Plan Your Space Effectively
Whether you’re setting up a home office in a separate room or you’re making use of your living or sitting room area for an impromptu office, you need to plan the space effectively. Part of your considerations here should be to ensure that traffic can flow through effectively. Obviously, this is more important in an office that will share space with other uses, but even an office set up in its own room needs to maximize space.
Light is a very important consideration for any office environment. Ideally, you’ll set up your office in an area with plenty of natural light. Set your desk so that sunlight comes in behind the computer monitor, though. Setting it up so that the monitor actually faces a window will force you to fight a glare, leading to eyestrain. If your office area doesn’t have any windows, make sure you invest in good lighting. Several lamps should be used to provide illumination even in an office where you’ll be primarily working with a computer (with a lighted monitor).
Avoid the temptation to buy a cheap office chair. While a good chair will set you back $100 or more, it’s important that you invest in a quality chair with an ergonomic design. Look for an office chair with good padding in the seat, adjustable armrests, adjustable seat height and good lumbar support. The chair should allow you to sit with your feet flat on the floor and your arms at the same level as the desk. If you cannot keep your feet flat on the floor, invest in a footrest or opt for a shorter desk (or a desk with an adjustable height work surface).

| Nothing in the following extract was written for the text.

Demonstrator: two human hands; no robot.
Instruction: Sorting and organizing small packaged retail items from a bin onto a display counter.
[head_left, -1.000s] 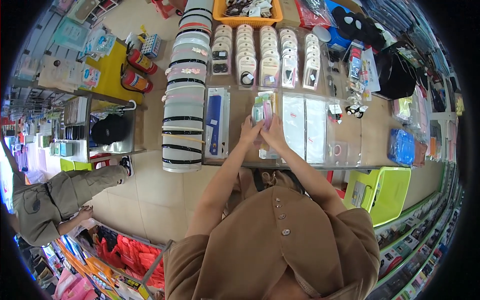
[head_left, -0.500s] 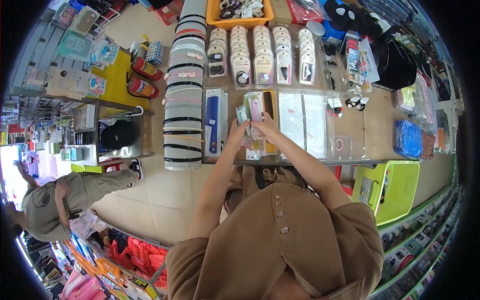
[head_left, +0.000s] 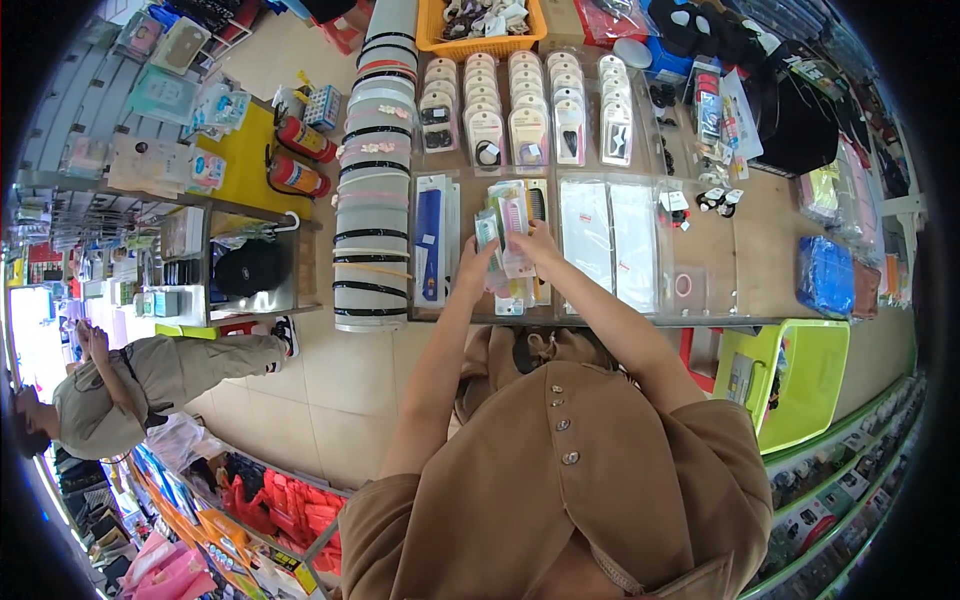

When setting up your computer workstation, it’s vital that you have the right amount of space and the right alignment. The monitor should be between 20 and 36 inches from your face, and it should be slightly below eye level when you’re seated in the chair. Your keyboard and mouse should be positioned just under your hand level (with a negative tilt), and if you’re using a keyboard drawer, it should be large enough for both the mouse and the keyboard.
These simple tips will help ensure that you’re able to set up a home office that keeps you comfortable and prevents serious injuries over time. As far as décor and style go, feel free to go nuts.